A mesure que les années passent, les éditions Komics Initiative sont en passe de réaliser une ambitieuse transformation, susceptible de s'adresser à un public de plus en plus généraliste. C'est vrai : au départ, pour ce qui est des comics proprement dits, le catalogue de cette petite enseigne se destinait essentiellement aux collectionneurs de telle ou telle bibliographie, dans l'idée d'aller chercher les raretés de grands scénaristes encore indisponibles sur le marché français (Garth Ennis, Warren Ellis, etc). En dehors des créations originales, et à la périphérie des projets plus modernes pour les amateurs de comics exigeants (Come Home Indio, Love & Rockets).
Depuis maintenant quelques années, on retrouve d'autres projets capables d'aller chercher les curieux, les consommateurs de créations originales contemporaines, amateurs des titres de la maison Image Comics ou de ses différents clones dans le présent. Prenez Money Shot, par exemple, un titre qui aurait pu trouver preneur chez des maisons d'édition plus mainstream, avec Tim Seeley au scénario. Ou encore à The Good Asian ou The Holy Roller plus récemment. Autant de comics capables de représenter la richesse de l'offre sur le marché indépendant aux Etats-Unis. La tendance se confirme avec le projet Local Man, qui s'intégrera à son tour dans la bibliothèque Komics Initiative d'ici l'année prochaine.
WildStorm par HBO
Autre créations signée Tim Seeley, Local Man se présente comme une sorte de renversement de perspective sur la vision un peu spéciale des justiciers de la génération Image Comics. Et quand on dit Image Comics, on veut dire Image Comics dans le sens de la version originelle : celle de Spawn, de Stormwatch, de Gen13, de CyberForce, à l'époque où la compagnie avait été lancée pour publier en priorité les séries de ses membres fondateurs, avec des héros musclés, des ninjas, des commandos et des mutants, et aussi des héroïnes pas forcément regardantes sur la quantité de tissu nécessaires pour composer un costume complet. Local Man imagine ce qui se serait passé si l'un des membres de l'une de ces équipes avait été foutu à la porte à la suite d'un comportement... disons, problématique ?
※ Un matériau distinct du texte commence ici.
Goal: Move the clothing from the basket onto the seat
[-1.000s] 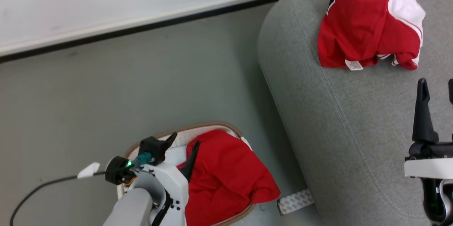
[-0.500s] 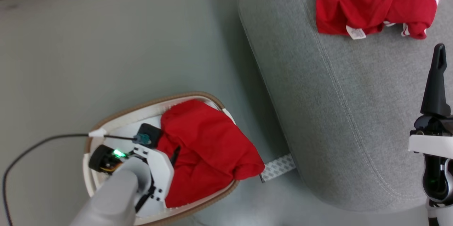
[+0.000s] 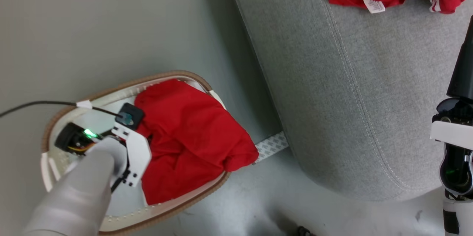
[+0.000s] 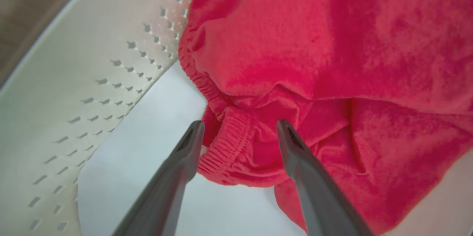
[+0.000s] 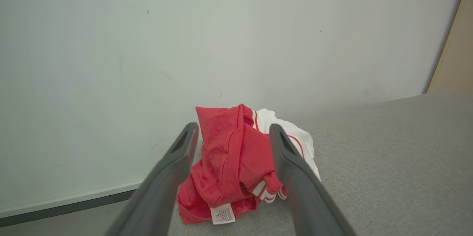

Le projet s'intéresse à Jack Xaver, dit Crossjack, ancien membre du collectif Third Gen. A la suite d'un scandale public, le justicier est foutu à la porte de l'équipe, et interdit légalement de revendiquer ou d'évoquer son passé de super-héros. Tombé en disgrâce aux yeux du grand public, Jack doit retourner vivre chez ses parents la queue entre les jambes. Sur place, il retrouve ses anciens camarades de classe, ses anciennes conquêtes, et la honte d'avoir foiré une carrière au sommet du monde et d'avoir déçu toutes celles et ceux qui avaient placé leur espoir sur l'enfant du pays. Le naturel va rapidement revenir au galop : Jack décide d'affronter le destin en devenant le "Local Man", un justicier à plus petite échelle qui tente de résoudre les problématiques d'un voisinage traversé par ses propres préoccupations.
Co-créé en compagnie de l'excellent Tony Fleecs (Stray Dogs), Local Man se présente comme une rencontre hasardeuse entre Southern Bastards, Crossover, Sex et Daredevil : Reborn (avec quelques emprunts à la série Justified ou Banshee pour les téléphiles) à destination des fans de cette lecture musclée et anormale des justiciers de la génération quatre-vingt dix. Avec le pessimisme d'une vie réelle en surplomb de cette avalanche de muscles et d'aventures disproportionnées, un renvoi à l'humanité, aux mécaniques familiales et à la vie rurale composé comme le revers du clinquant tapageur d'autrefois. Le titre est aussi gavé de référence aux fameux comics de cette période, pour les fans.
Une campagne de financement participatif devrait être organisée d'ici le second trimestre 2025 pour financer ce nouvel album.